Am Ausgang werde ich bereits von Pédro erwartet. Der Taxifahrer, der mich zu meiner ersten Unterkunft bringt. Er ist braungebrannt, mitte dreissig schätze ich und begrüsst mich herzlich. Sein Englisch ist gebrochen und mein Spanisch leider nicht vorhanden, weshalb sich unsere Gespräche kurzhalten. Pédro führt mich zu einem alten gelben Taxi. Durch die Frontscheibe verläuft ein Sprung und als ich mich angurten will, lacht er kurz und meint: «willkommen in Kuba, hier gibt es oft keine Gurte». Na gut, dann eben ohne. Auf der Strasse sind tatsächlich hauptsächlich alte Autos unterwegs und man fühlt sich, als wäre man in der Zeit zurückgereist. Irgendwie charmant, aber viele fahren nicht freiwillig mit halbkaputten Autos herum, sondern, weil sie sich kein anderes leisten können, oder keine anderen Autos vorhanden sind. Darum erscheint es mir ein bisschen arrogant das ganze Ambiente als «romantisch» zu beschreiben. Pédro schaltet das Radio ein und kurz darauf ertönt «Havanna» von Camilla Cabello aus den Lautsprechern. Jetzt bin ich also einfach so in Havanna. Alles was ich kenne ist weit weg. Doch für den Moment schaue ich aus dem offenen Fenster und geniesse einfach den ersten Augenblick in diesem lauten und bunten Land.
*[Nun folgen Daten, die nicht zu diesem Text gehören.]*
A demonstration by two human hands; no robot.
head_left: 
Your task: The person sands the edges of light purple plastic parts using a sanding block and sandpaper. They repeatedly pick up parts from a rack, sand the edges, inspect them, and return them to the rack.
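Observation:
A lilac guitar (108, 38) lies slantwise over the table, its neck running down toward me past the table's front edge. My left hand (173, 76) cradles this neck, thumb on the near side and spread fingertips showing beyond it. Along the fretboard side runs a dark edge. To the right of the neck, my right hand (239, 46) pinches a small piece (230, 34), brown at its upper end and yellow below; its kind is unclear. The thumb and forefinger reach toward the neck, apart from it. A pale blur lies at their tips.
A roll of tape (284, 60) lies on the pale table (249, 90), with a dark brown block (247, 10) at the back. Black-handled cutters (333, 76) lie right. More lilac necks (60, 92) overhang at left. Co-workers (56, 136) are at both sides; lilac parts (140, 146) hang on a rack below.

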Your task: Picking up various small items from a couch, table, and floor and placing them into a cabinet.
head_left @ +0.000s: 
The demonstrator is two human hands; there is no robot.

Die Fahrt vom Flughafen in meine Casa Particulare (so eine Art kubanisches AirBnB) dauert 45 Minuten. Dann halten wir in der Industria 120, meinem Zuhause für die nächsten fünf Tage. Wir werden von Alejandro in Empfang genommen. Er scheint sowas wie der Nachtwächter zu sein. Sein Englisch ist gut und er führt mich eine schmale Treppe hinauf vorbei an einem Zimmer, dass wie ein Wohnzimmer aussieht. Noch eine Treppe weiter oben, befindet sich mein Zimmer. Als erstes fällt mir das grosse Bett mitten im Raum auf. Die Wände sind gelb gestrichen. Ich bin zufrieden mit dem ersten Eindruck. Nachdem ich mein Gepäck oben abgeladen habe, führt mich Alejandro zurück nach unten in das Wohnzimmer, das wohl auch eine Art Empfang darstellt. Er erklärt mir ein paar Dinge, warnt mich eine Tasche mitzunehmen in den Strassen von Havanna und fragt mich, wann ich morgen Frühstücken will. Nach dieser kurzen Unterredung setzte ich mich erstmal auf das Bett und atme tief aus. Ich merke, wie müde ich bin. Und hungrig. Aber für heute habe ich meine Komfortzone schon genug verlassen. Die Strassen von Havanna werde ich morgen bei Tageslicht in Angriff nehmen.